While the precise details of the exercise, known as GridEx, are confidential for security purposes, it was "designed to simulate the failure of the grid," said Cancel, who leads NERC's Electricity Information Sharing and Analysis Center, which hosts the event. The simulation explored grid security risks associated with other critical infrastructure industries, such as natural gas, as well as cross-sector mutual aid efforts, Cancel added.
A technician inspects inverters at a solar array in Oxford, Mass. |
Strategic silence
While information sharing on cybersecurity is important, power sector participants are generally tight-lipped in public about specific approaches, usually citing concerns over security. Out of more than two-dozen utilities, renewables operators and grid companies contacted by S&P Global Market Intelligence, only a few provided responses.
A spokesperson for Duke Energy Corp., one of the largest utilities in the U.S., stressed the company's "multilayered approach" and "proactive risks mitigation strategy."
Various media outlets reported in 2019 that Duke was the unnamed power company that was fined $10 million for 127 alleged violations of NERC's mandatory critical infrastructure protection standards. The utility declined to comment on the matter.
Norwegian utility Statkraft AS and German grid operator Amprion GmbH acknowledged the cybersecurity challenge but also offered little about their actual strategies.
A spokesperson for U.K. grid operator National Grid Electricity System Operator Ltd. said only that the company has "robust cybersecurity measures" in place across its entire IT and operational infrastructure that are reviewed regularly to ensure security of supply. National Grid Partners, the venture investment arm of National Grid PLC, is an investor in Dragos Inc., which provides cybersecurity solutions for industrial infrastructure.
Harrou outlined some techniques used at BayWa r.e. Its plants use whitelist firewalls, for instance, which allow network access only to certain authorized individuals, as opposed to the blacklisting approach that grants access by default but blocks suspicious entities.

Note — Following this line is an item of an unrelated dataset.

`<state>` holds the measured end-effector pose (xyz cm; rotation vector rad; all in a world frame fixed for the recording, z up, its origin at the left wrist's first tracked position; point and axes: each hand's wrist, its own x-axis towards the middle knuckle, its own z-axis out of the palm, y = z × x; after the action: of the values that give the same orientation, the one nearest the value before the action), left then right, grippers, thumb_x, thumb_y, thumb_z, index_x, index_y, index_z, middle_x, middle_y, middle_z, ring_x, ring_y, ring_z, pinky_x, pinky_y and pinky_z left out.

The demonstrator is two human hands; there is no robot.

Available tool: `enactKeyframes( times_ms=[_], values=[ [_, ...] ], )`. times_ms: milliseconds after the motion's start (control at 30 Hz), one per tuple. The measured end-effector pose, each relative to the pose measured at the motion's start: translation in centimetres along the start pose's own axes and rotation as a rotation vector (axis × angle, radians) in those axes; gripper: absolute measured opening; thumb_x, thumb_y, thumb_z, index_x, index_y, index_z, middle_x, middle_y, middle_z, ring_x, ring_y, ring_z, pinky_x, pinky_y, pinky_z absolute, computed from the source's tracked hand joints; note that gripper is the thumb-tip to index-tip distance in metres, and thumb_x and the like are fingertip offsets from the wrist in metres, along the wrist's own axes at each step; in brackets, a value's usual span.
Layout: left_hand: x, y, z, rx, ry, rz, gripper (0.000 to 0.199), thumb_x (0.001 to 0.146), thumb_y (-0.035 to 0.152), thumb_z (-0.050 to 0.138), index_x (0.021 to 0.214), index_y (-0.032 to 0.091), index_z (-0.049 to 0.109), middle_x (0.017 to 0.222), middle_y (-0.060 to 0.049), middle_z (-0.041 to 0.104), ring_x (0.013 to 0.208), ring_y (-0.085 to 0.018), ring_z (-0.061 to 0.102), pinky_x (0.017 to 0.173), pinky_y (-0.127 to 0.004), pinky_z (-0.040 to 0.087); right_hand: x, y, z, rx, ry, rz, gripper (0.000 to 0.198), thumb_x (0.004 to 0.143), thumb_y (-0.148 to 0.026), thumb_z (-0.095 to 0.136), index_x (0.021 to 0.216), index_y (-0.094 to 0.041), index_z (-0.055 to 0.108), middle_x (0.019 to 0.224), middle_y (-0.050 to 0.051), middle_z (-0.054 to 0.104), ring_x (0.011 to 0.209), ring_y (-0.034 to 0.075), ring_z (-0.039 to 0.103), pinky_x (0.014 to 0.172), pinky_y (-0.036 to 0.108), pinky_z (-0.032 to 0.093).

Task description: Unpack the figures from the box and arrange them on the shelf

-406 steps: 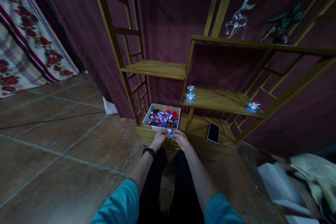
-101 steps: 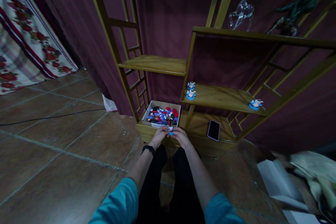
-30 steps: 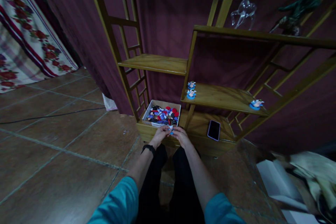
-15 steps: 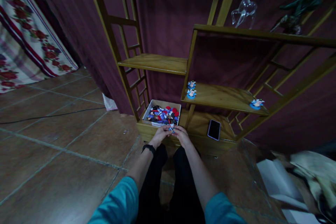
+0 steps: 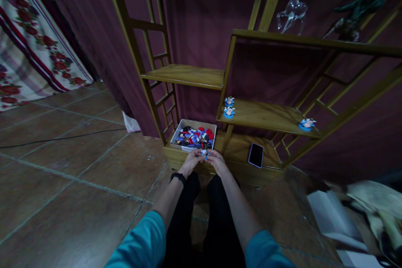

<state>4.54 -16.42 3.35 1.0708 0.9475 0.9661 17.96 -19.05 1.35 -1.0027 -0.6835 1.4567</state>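
Note:
Between the fingertips of both hands is a small figurine (image 5: 205, 153), white with blue parts, its details too small to read. My left hand (image 5: 192, 161) grips it from the left and my right hand (image 5: 217, 161) from the right, both closed. Just beyond them a white cardboard box (image 5: 177, 130) sits on the lowest shelf, filled with a jumble of small red, blue, black and white figures (image 5: 196, 137). On the middle shelf at right, two figurines with blue bases (image 5: 229, 112) stand at the left end, and another figurine (image 5: 307, 124) at the right end.
A phone (image 5: 256, 155) lies on the lower shelf, right of the box. The wooden shelf unit (image 5: 185, 76) has posts and lattice sides. Above stand a clear glass animal (image 5: 294, 10) and a dark ornament (image 5: 351, 16). White boxes (image 5: 336, 217) rest on the floor at right.
The figurine has turned or tilted slightly between my fingers. Both hands stay almost in the same place, and the shelves and box look the same.

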Motion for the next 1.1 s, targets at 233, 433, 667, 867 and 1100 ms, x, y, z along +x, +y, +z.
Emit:
enactKeyframes(
  times_ms=[233,433,667,867,1100],
  values=[
    [0.1,-0.3,-0.1,-0.014,-0.005,0.020,0.038,0.050,0.032,0.077,0.081,0.013,0.063,0.063,-0.001,0.060,0.053,-0.009,0.050,0.052,-0.022,0.038,-0.2,-0.2,0.2,0.004,0.002,-0.002,0.032,0.053,-0.020,0.072,0.084,-0.018,0.063,0.085,0.003,0.066,0.080,0.016,0.063,0.077,0.030,0.049],
    [0.3,-0.4,-0.2,0.004,-0.001,-0.025,0.036,0.052,0.036,0.076,0.077,0.013,0.063,0.056,0.002,0.056,0.049,-0.008,0.048,0.050,-0.021,0.036,-0.2,-0.3,0.2,0.006,0.014,0.030,0.034,0.055,-0.022,0.072,0.087,-0.017,0.063,0.081,0.004,0.068,0.074,0.018,0.065,0.075,0.033,0.050],
    [0.4,-0.4,-0.4,0.038,-0.028,-0.018,0.041,0.052,0.029,0.077,0.087,0.012,0.064,0.056,0.002,0.056,0.051,-0.008,0.049,0.051,-0.021,0.036,0.1,0.2,-0.1,0.036,0.016,0.033,0.030,0.058,-0.024,0.071,0.086,-0.019,0.063,0.084,0.004,0.068,0.077,0.018,0.064,0.076,0.034,0.050],
    [0.4,-0.8,-0.2,0.049,-0.058,0.032,0.038,0.048,0.022,0.078,0.082,0.013,0.063,0.062,0.001,0.059,0.054,-0.009,0.050,0.054,-0.021,0.037,0.0,0.2,-0.2,0.004,-0.001,0.007,0.030,0.056,-0.022,0.071,0.085,-0.019,0.063,0.084,0.002,0.067,0.079,0.016,0.063,0.077,0.031,0.049],
    [0.6,-1.1,-0.4,0.067,-0.043,0.046,0.041,0.047,0.021,0.077,0.085,0.013,0.064,0.063,0.001,0.059,0.054,-0.009,0.049,0.054,-0.021,0.038,-0.1,0.1,-0.1,-0.001,-0.017,0.000,0.028,0.057,-0.023,0.072,0.083,-0.019,0.064,0.085,0.001,0.067,0.079,0.015,0.062,0.076,0.030,0.048]
  ],
)
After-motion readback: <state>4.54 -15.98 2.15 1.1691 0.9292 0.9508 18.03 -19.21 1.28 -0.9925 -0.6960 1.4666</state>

"As easy as it is to hack a wind farm, it's as easy to protect it," Harrou said. "It's not rocket science."
And yet, the issue of cybersecurity remains high on the agenda in the power sector. That is partly because customers and investors are more frequently asking company bosses about it, Harrou said. But it is more fundamentally because of the massive surge in cyberrisk accompanying digitalization and decentralization.
"When we started in 2012, CEOs were looking at me saying, 'What are you talking about? It cannot happen,'" Nijk said. "This has really massively changed."